Sipola, who originated the concept of My Sister, thought of the idea after researching human trafficking for a social studies class he was teaching in Australia several years ago.

He learned that human trafficking is the second largest criminal industry in the world, and sex trafficking takes up 70 to 80 percent of the crimes. Shocked by trafficking’s ubiquity, Sipola’s first thought was to create a nonprofit to help spread awareness, but after researching, he discovered dozens of previously existing nonprofits already doing great work.

Instead of becoming a competing force, he wanted to support these companies in their work, thus the birth of My Sister.

Though the company officially launched online at MySister.org on May 4, 2015, planning began more than a year prior when Sipola, Multerer and Zink teamed up.

Zink, an Arizona native who used to own a similarly-structured company that raised funds for endangered species, helped with the mechanics of starting My Sister, while Multerer focused on making the company’s overall design and branding what Sipola had envisioned.

Sipola wanted to begin by selling universal, affordable T-shirts.

“For me, it really turned into this opportunity to take an everyday product and make it a conversation piece,” Multerer says. “I wanted it to follow that trend of the graphic tee but have a little bit more meaning behind it.”

My Sister’s shirt sayings range from sassy to mysterious to downright blunt and purpose-driven.

“You’re not the boss of me’ is a fun, sassy one that most people can get entertainment out of,” Multerer says, “and ‘Make Herstory’ is a play off of ‘make history,’ but also make her story a more positive and loving one.”

Another popular purchase among consumers is the in your face, “I Object, I Am Not An Object,” tee, which Multerer says is a bold statement for women taking a stand against sexual objectification.

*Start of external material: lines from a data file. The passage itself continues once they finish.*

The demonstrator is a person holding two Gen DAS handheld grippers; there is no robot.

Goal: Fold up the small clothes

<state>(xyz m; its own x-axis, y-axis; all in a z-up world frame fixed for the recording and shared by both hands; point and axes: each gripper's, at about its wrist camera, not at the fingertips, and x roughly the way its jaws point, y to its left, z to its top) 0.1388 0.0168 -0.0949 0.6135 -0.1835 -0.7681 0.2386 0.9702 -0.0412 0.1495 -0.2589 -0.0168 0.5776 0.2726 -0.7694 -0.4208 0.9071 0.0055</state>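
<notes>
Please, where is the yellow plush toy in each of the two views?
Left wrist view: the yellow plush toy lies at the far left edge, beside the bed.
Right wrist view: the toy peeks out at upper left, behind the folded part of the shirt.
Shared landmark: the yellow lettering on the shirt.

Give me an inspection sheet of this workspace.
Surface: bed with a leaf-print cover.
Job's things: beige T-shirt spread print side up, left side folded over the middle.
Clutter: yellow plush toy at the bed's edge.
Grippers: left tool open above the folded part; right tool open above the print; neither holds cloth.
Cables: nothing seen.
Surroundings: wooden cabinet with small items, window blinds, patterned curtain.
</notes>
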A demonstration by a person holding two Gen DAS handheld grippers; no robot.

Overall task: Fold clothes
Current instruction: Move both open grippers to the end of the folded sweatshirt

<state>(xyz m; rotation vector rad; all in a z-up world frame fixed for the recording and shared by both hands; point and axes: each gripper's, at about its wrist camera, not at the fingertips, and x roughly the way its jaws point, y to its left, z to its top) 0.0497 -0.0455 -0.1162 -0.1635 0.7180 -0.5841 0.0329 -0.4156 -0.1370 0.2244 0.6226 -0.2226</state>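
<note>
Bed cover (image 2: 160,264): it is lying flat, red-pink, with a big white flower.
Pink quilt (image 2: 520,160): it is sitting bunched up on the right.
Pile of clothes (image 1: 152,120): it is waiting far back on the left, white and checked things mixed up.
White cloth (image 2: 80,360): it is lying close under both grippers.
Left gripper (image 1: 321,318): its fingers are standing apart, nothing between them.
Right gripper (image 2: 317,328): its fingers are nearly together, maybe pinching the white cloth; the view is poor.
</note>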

Along with tees, My Sister also sells handcrafted jewelry from trafficking survivors in Nepal, India, as well as lip shimmers, metallic tattoos and other accessories.

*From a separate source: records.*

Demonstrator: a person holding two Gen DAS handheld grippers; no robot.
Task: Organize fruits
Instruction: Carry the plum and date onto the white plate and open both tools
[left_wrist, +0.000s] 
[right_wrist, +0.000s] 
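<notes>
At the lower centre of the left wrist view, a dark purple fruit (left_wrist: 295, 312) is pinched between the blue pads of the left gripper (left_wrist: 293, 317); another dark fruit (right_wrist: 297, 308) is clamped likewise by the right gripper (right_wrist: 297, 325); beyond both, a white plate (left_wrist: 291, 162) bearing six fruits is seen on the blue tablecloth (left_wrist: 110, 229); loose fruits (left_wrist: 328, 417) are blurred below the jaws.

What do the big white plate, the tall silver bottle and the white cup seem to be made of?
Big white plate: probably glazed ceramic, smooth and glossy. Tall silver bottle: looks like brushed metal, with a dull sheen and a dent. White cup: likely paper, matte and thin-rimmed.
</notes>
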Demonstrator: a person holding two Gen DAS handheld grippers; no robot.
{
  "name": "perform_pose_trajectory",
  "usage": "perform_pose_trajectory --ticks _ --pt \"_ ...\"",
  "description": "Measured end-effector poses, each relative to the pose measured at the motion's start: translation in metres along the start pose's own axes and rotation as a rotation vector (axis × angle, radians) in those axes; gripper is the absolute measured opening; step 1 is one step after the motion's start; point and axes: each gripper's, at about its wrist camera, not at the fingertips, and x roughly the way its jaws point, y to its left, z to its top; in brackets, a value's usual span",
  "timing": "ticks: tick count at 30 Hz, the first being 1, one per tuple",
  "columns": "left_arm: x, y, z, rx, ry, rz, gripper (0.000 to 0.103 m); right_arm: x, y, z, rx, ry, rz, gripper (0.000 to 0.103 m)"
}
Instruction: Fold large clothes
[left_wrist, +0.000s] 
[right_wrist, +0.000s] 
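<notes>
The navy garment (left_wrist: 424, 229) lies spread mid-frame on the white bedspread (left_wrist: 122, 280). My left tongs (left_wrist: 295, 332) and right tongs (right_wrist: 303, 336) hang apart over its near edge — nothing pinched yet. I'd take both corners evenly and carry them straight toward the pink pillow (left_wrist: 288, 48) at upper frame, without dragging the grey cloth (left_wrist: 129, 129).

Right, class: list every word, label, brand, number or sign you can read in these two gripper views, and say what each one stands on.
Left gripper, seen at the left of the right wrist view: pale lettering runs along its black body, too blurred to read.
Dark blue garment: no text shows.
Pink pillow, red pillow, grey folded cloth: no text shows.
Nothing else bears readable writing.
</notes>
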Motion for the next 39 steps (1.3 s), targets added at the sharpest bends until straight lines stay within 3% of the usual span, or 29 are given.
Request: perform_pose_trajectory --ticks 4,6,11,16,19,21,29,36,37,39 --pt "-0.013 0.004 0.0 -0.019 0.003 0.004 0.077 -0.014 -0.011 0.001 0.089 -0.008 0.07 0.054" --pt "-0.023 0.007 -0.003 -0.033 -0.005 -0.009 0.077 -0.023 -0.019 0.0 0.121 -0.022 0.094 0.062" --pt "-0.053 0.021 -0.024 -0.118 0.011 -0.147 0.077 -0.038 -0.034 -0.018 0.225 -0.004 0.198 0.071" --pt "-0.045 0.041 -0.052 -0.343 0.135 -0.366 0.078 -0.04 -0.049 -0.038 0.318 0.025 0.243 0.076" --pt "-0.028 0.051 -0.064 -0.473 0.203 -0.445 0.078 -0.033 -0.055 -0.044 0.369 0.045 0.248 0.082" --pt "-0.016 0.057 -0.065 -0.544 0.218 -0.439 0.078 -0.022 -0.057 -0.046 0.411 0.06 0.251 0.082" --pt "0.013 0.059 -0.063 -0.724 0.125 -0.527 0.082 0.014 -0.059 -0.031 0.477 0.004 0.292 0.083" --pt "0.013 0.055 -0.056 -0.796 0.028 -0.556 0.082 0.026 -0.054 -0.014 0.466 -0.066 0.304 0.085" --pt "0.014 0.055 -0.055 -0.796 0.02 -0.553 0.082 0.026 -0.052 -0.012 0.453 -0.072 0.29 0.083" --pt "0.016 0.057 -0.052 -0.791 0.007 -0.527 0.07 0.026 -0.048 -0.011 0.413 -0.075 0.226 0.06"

Within the coming year, Multerer said the company hopes to connect with more nonprofits in new states.

Interested readers should especially look out for any Arizona-designed My Sister shirts, as Multerer says she is hoping to pursue a partnership with Streetlight USA, the largest youth program in the country for adolescent victims of sex trafficking, based in Arizona. 

“As many times as I can, I want to take our products and have it go a step further with our mission,” she says. “It could be your sister. We’re all sisters, so let’s treat each other as that and help each other out.”